The Navy also backed off a three-crew system where three crews would rotate between two hulls to maximize how much time each ship could spend underway. But the ships have not proven reliable enough to support such a system. Operating unreliable ships prone to needing emergent repairs will put an increasing burden on already strained surface ship maintenance budgets and, depending on how extensive the repairs, ship repair facilities.

The reliability issues should force the Navy into significant changes in how it deploys the ships, said Bryan Clark, a retired submarine officer and senior fellow at the Hudson Institute.

“You have to fall back and do essentially what the Navy has done, and say, ‘We’re going to do sub-frigate missions,’” Clark said. Part of that may mean that ships that were designed to go fast will need to travel below 16 knots all the time so as not to incur damage to a fragile propulsion train.

It also means that the Navy will have to make a decision about whether it wants to spend the money on systems that are being designed for the hulls, such as the mine warfare and anti-submarine mission modules, which are both years late.

‘We need to get on with it’

The issues with LCS reliability are not lost on the Navy’s senior leaders.

In a July interview with Defense News, Chief of Naval Operations Adm. Michael Gilday said he was committed to addressing the reliability issues with the platform.

“There are things in the near term that I have to deliver, that I’m putting heat on now, and one of them is LCS,” Gilday said. “One part is sustainability and reliability. We know enough about that platform and the problems that we have that plague us with regard to reliability and sustainability, and I need them resolved.

“That requires a campaign plan to get after it and have it reviewed by me frequently enough so that I can be sighted on it. Those platforms have been around since 2008 — we need to get on with it. We’ve done five deployments since I’ve been on the job, we’re going to ramp that up two-and-a-half times over the next couple of years, but we have got to get after it,” he added. “LCS for me is something, on my watch, I’ve got to get right.”

The Navy has already begun to try some new approaches to boosting reliability, said Gabrielson, the Fourth Fleet commander. The Navy deployed the expeditionary fast transport ship Burlington, operated by Military Sealift Command, along with the Gabriel Giffords, Sioux City and, until lately, the Detroit to act as a kind of tender for the ships to conduct repairs and maintenance as needed.

“USNS Burlington (T-EPF-10) is deployed to test her utility as an afloat staging base supporting the Planned Maintenance Availabilities (PMAV) for deployed LCS ships, showing real promise,” his statement said.

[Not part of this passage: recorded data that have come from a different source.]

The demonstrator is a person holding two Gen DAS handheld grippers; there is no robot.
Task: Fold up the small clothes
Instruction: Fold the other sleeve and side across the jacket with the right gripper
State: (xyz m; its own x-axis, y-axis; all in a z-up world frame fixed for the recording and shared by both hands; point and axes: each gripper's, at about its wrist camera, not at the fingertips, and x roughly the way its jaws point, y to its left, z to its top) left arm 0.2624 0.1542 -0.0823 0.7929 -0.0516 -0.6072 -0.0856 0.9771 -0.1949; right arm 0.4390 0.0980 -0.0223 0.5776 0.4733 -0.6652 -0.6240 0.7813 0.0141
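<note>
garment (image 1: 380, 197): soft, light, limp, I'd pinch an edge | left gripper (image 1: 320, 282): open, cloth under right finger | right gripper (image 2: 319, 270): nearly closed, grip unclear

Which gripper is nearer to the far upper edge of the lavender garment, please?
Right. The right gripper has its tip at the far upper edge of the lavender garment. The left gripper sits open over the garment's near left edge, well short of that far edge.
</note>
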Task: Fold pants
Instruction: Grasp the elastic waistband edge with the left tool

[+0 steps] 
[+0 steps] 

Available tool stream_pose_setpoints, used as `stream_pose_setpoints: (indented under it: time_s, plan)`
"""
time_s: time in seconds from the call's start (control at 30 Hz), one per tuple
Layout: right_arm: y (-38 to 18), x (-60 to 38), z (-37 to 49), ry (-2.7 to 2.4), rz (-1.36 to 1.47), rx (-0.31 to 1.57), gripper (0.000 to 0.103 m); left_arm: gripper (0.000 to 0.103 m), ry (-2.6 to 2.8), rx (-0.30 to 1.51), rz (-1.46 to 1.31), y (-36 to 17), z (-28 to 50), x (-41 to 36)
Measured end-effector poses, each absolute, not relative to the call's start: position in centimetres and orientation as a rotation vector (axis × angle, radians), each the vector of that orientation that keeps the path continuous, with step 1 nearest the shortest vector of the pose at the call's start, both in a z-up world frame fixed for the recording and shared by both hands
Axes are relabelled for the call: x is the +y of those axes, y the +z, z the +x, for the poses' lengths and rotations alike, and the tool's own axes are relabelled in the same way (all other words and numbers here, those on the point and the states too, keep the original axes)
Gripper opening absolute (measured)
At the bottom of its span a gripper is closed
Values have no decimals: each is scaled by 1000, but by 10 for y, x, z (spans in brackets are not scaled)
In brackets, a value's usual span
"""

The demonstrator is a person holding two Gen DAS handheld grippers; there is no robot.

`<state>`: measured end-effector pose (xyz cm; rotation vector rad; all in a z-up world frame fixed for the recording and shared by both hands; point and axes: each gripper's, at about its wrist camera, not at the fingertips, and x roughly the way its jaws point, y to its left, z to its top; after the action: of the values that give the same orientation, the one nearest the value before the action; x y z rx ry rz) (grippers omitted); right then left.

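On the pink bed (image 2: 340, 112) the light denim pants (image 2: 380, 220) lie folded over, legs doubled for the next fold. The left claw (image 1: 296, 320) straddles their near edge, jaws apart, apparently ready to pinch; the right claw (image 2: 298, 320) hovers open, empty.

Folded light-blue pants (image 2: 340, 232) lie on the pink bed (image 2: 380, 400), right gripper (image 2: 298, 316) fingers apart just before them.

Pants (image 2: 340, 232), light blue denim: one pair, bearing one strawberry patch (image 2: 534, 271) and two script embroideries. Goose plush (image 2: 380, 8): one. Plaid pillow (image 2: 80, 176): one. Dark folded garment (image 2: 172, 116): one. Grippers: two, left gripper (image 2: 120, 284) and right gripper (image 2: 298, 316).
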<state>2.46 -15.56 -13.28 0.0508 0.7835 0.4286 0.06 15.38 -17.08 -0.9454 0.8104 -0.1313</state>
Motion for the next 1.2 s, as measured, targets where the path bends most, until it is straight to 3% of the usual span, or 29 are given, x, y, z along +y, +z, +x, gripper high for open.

As for operations in Latin America, the show will go on without Detroit until it is able to return, Gabrielson said, with the annual “Unity in the Americas” exercise preparing to kick off.

“Both Gabrielle Giffords and Burlington will participate in the upcoming UNITAS exercise hosted by Ecuador, joined by 8 other partner nations contributing 10 ships, along with U.S. Marines, naval aircraft, as well as U.S. Air Force aircraft, a U.S. Coast Guard Cutter, and a U.S. Army ship, building and exercising regional maritime readiness,” the statement reads.

For Gilday, the continued reliability issues on LCS are a lesson the Navy needs to learn as it pushes forward with new classes of ships and unmanned surface vessels as part of a push to grow the Navy, he told Defense News.

“I go back to: Do I really need a littoral combat ship to go 40 knots?” Gilday mused. “That’s going to drive the entire design of the ship, not just the engineering plant but how it’s built. That becomes a critical factor. So if you take your eye off the ball with respect to requirements, you can find yourself drifting."

David B. Larter was the naval warfare reporter for Defense News.